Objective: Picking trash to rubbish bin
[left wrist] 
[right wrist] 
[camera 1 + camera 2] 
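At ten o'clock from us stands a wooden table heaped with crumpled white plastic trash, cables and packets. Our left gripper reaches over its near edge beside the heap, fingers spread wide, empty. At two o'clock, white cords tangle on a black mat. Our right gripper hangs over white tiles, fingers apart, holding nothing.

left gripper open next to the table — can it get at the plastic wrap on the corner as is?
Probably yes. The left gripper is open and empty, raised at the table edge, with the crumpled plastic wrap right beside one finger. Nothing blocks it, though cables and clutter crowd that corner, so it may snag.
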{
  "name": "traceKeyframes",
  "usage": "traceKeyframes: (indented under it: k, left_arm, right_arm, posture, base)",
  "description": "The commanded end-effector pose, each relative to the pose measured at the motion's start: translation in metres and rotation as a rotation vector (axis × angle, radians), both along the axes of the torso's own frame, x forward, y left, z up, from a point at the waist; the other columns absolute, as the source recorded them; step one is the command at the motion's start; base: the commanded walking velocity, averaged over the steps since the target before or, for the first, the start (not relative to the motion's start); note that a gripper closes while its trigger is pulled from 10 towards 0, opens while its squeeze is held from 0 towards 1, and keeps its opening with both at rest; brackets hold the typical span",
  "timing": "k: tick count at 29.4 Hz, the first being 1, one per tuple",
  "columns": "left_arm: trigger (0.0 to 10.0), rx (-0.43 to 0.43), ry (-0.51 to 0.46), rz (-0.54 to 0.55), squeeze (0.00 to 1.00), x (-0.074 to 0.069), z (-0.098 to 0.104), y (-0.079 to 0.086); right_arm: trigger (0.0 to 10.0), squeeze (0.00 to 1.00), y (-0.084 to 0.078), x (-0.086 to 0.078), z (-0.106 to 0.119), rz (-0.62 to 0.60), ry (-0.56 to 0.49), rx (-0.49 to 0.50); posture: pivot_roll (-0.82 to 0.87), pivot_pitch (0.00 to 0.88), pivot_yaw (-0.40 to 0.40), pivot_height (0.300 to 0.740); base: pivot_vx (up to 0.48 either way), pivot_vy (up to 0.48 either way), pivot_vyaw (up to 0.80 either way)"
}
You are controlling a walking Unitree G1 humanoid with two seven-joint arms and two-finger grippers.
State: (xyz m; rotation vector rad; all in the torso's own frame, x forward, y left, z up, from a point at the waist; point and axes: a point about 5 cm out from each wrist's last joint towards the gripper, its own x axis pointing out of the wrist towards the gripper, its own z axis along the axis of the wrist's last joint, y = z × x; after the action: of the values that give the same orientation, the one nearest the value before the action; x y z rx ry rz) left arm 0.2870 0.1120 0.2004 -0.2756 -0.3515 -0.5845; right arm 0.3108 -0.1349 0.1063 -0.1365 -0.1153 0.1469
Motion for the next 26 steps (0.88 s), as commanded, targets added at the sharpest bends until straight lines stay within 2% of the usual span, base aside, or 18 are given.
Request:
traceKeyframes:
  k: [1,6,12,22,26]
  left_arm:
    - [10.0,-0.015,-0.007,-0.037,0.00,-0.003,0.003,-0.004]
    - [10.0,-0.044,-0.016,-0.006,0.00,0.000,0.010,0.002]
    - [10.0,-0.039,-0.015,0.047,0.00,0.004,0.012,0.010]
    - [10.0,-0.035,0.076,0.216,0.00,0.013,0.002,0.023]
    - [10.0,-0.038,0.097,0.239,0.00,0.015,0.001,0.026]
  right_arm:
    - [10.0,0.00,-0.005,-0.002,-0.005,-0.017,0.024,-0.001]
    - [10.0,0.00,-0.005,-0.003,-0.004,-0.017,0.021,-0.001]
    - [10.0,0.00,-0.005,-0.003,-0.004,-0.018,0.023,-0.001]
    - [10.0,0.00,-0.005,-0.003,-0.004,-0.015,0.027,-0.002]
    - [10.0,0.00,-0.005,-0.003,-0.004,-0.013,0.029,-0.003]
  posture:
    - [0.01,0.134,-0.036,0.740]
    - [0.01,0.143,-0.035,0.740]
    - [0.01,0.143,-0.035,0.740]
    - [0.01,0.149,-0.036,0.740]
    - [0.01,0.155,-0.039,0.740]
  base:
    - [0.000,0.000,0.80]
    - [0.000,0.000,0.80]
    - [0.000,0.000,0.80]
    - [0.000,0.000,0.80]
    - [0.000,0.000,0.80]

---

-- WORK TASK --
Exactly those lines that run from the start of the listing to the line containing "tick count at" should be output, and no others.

-- TASK SOLUTION --
Objective: Picking trash to rubbish bin
[left wrist] 
[right wrist] 
[camera 1 + camera 2] 
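At ten o'clock from us stands a wooden table heaped with crumpled white plastic trash, cables and packets. Our left gripper reaches over its near edge beside the heap, fingers spread wide, empty. At two o'clock, white cords tangle on a black mat. Our right gripper hangs over white tiles, fingers apart, holding nothing.

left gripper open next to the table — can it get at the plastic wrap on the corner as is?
Probably yes. The left gripper is open and empty, raised at the table edge, with the crumpled plastic wrap right beside one finger. Nothing blocks it, though cables and clutter crowd that corner, so it may snag.
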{
  "name": "traceKeyframes",
  "usage": "traceKeyframes: (indented under it: k, left_arm, right_arm, posture, base)",
  "description": "The commanded end-effector pose, each relative to the pose measured at the motion's start: translation in metres and rotation as a rotation vector (axis × angle, radians), both along the axes of the torso's own frame, x forward, y left, z up, from a point at the waist; the other columns absolute, as the source recorded them; step one is the command at the motion's start; base: the commanded walking velocity, averaged over the steps since the target before or, for the first, the start (not relative to the motion's start); note that a gripper closes while its trigger is pulled from 10 towards 0, opens while its squeeze is held from 0 towards 1, and keeps its opening with both at rest; brackets hold the typical span",
  "timing": "k: tick count at 29.4 Hz, the first being 1, one per tuple",

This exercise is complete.